Work to be completed: Give back every line of the material exactly. Skip the pictures.

+-------+

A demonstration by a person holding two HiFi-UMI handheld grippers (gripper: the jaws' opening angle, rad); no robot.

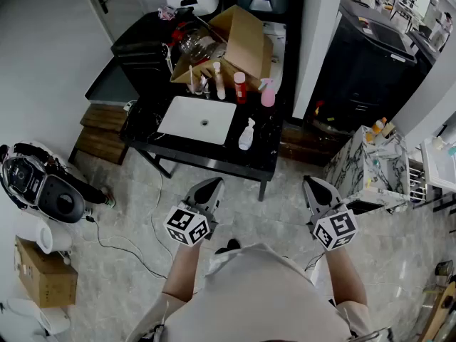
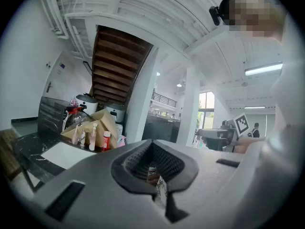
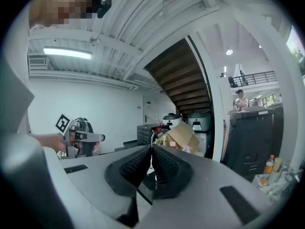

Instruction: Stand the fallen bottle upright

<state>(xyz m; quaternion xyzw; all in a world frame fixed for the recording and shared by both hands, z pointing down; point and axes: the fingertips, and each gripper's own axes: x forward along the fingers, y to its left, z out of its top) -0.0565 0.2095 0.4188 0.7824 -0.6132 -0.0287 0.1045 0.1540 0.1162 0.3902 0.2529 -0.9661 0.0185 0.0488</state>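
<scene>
table (image 1: 214, 157) ahead of left gripper (image 1: 211, 185): glossy black | box (image 1: 246, 34): matt cardboard | bottle (image 1: 246, 135): smooth white plastic

a black bench (image 1: 260, 157) is recorded on a tiled floor (image 1: 285, 198). a white rectangular panel (image 1: 197, 118) is laid flat on the front half of the bench. just right of the panel, a white spray bottle (image 1: 246, 135) is found lying on its side. behind these, a pink bottle (image 1: 268, 95), a red bottle with a white cap (image 1: 240, 87) and a tall pale bottle (image 1: 219, 81) are stood upright, in front of an open cardboard box (image 1: 239, 38).
</scene>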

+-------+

Solution:
A demonstration by a person holding two HiFi-UMI handheld grippers (gripper: the jaws' opening angle, rad); no robot.


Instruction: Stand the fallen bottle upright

<state>(xyz m; quaternion xyzw; all in a world frame fixed for the recording and shared by both hands, z pointing down; point and axes: the fingertips, and each gripper's own axes: x forward along the fingers, y to its left, z out of its top) -0.0565 0.2095 0.4188 0.7824 -0.6132 -0.0287 0.1045 0.1540 0.1162 0.3902 0.2529 -0.9661 0.0185 0.0488</state>
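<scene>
table (image 1: 214, 157) ahead of left gripper (image 1: 211, 185): glossy black | box (image 1: 246, 34): matt cardboard | bottle (image 1: 246, 135): smooth white plastic

a black bench (image 1: 260, 157) is recorded on a tiled floor (image 1: 285, 198). a white rectangular panel (image 1: 197, 118) is laid flat on the front half of the bench. just right of the panel, a white spray bottle (image 1: 246, 135) is found lying on its side. behind these, a pink bottle (image 1: 268, 95), a red bottle with a white cap (image 1: 240, 87) and a tall pale bottle (image 1: 219, 81) are stood upright, in front of an open cardboard box (image 1: 239, 38).
</scene>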

The output for this exercise is finished.